-- About this exercise --
Only one stretch of the data below is wanted: the lines from the one with "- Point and" through the one with "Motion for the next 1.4", repeated exactly.

Records contained in a dataset
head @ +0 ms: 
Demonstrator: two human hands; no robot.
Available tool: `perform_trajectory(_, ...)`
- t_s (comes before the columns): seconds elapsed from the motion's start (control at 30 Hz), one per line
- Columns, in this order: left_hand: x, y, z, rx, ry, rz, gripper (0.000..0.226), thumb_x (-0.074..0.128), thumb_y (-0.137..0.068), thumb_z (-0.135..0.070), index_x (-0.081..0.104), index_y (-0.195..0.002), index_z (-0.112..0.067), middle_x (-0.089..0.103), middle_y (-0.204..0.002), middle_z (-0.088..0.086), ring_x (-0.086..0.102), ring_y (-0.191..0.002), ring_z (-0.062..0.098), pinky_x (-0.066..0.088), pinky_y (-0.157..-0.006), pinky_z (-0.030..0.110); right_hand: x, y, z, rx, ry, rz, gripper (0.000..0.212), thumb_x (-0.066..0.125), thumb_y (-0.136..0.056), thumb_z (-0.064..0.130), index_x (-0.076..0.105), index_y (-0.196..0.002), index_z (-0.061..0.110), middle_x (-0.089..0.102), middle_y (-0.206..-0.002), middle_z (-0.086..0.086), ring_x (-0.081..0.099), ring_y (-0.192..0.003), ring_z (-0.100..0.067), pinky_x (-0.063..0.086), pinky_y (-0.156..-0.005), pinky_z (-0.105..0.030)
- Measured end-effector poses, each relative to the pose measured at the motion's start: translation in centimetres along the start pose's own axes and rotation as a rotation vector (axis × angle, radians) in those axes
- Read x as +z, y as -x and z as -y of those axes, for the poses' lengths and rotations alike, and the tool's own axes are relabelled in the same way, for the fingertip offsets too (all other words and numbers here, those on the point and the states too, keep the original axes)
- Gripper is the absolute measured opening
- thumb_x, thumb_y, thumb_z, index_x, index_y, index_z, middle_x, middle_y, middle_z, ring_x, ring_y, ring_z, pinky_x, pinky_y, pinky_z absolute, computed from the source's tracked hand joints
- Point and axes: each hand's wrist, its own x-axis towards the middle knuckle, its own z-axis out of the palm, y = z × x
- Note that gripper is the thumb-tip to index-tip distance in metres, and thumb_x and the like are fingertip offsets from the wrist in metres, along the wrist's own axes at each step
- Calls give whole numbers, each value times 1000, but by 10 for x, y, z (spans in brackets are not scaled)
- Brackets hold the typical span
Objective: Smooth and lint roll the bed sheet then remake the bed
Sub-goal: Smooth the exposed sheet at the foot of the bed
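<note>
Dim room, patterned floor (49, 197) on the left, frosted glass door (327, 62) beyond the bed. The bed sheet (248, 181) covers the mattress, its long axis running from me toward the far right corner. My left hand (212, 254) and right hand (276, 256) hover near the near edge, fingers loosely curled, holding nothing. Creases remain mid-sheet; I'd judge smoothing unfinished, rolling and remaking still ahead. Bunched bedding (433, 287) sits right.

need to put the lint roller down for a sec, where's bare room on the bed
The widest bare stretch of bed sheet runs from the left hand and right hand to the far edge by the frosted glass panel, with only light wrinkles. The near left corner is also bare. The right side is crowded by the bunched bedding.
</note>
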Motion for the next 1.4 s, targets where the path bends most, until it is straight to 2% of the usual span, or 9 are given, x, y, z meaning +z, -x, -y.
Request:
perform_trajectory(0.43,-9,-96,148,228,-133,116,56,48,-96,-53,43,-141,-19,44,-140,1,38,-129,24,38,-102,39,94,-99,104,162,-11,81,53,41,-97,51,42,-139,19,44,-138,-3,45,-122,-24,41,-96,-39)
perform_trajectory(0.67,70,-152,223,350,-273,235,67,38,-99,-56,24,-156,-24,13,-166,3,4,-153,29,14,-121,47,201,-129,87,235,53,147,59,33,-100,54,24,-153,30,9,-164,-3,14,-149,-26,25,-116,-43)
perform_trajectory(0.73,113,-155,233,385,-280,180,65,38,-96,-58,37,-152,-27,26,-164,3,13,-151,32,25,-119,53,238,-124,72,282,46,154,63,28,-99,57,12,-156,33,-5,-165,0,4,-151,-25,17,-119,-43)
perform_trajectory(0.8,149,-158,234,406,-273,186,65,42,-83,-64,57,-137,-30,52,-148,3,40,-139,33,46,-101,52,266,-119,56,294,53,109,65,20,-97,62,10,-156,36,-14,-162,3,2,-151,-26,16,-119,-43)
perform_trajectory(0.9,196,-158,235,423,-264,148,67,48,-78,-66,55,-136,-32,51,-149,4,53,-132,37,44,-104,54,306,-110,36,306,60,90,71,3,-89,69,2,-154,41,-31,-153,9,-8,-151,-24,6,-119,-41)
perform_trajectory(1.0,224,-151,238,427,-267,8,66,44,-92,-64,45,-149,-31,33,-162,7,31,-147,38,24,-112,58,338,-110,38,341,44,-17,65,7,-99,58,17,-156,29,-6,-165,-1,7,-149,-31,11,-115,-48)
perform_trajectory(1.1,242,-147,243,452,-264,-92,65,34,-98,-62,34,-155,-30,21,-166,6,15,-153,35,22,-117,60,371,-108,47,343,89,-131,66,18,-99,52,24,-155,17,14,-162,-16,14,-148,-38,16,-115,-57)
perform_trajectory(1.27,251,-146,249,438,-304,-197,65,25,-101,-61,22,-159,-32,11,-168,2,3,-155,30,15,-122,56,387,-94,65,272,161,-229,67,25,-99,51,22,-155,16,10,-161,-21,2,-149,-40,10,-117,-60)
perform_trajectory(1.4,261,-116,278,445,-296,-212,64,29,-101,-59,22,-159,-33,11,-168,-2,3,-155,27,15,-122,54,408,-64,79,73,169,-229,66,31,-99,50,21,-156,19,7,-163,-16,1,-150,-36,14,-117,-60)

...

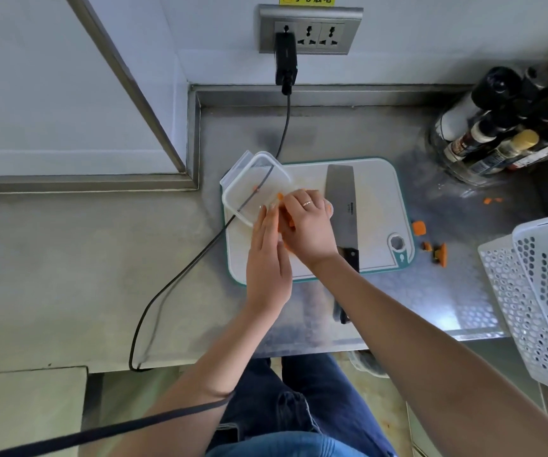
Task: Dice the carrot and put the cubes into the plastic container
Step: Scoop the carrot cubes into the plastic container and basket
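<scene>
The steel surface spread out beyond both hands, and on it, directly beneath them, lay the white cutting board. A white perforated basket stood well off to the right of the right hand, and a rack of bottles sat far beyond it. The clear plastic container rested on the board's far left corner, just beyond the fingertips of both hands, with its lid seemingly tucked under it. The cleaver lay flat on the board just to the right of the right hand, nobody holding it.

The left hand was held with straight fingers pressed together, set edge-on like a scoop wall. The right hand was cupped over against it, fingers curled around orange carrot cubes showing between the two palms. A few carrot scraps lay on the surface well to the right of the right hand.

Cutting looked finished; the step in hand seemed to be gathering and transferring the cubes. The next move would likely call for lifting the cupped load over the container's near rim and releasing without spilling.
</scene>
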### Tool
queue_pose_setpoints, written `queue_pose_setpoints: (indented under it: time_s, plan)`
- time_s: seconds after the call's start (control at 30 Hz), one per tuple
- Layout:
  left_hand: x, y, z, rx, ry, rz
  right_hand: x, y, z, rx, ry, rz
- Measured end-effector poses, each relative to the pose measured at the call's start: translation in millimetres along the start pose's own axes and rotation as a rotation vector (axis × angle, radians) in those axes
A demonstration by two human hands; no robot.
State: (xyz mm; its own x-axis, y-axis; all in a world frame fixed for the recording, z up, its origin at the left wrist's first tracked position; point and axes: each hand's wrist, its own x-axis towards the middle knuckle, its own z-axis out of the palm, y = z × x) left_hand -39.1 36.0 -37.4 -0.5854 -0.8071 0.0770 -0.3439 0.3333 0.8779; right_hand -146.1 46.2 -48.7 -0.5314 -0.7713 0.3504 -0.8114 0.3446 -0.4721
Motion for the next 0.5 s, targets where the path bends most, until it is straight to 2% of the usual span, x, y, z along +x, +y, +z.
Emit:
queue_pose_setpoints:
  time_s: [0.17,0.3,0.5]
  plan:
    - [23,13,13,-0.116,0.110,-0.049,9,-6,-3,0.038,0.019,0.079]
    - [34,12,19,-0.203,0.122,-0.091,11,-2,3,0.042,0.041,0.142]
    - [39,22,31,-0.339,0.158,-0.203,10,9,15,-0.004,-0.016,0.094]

-- Solution to this problem --
- Point and axes: each hand's wrist, its own x-axis towards the middle knuckle, its own z-axis out of the palm, y = z × x
- Note that gripper is the thumb-tip to index-tip distance in metres, and thumb_x and the like are fingertip offsets from the wrist in metres, along the wrist's own axes at each step
- Calls give whole numbers, each value times 1000, but by 10 for x, y, z (spans in brackets are not scaled)
- Brackets hold the typical span
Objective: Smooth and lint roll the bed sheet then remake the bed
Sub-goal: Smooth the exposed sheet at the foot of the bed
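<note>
Dim room, patterned floor (49, 197) on the left, frosted glass door (327, 62) beyond the bed. The bed sheet (248, 181) covers the mattress, its long axis running from me toward the far right corner. My left hand (212, 254) and right hand (276, 256) hover near the near edge, fingers loosely curled, holding nothing. Creases remain mid-sheet; I'd judge smoothing unfinished, rolling and remaking still ahead. Bunched bedding (433, 287) sits right.

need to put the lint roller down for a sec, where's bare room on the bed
The widest bare stretch of bed sheet runs from the left hand and right hand to the far edge by the frosted glass panel, with only light wrinkles. The near left corner is also bare. The right side is crowded by the bunched bedding.
</note>
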Motion for the next 1.4 s, targets where the path bends most, until it is straight to 2% of the usual span, or 9 are given, x, y, z meaning +z, -x, -y.

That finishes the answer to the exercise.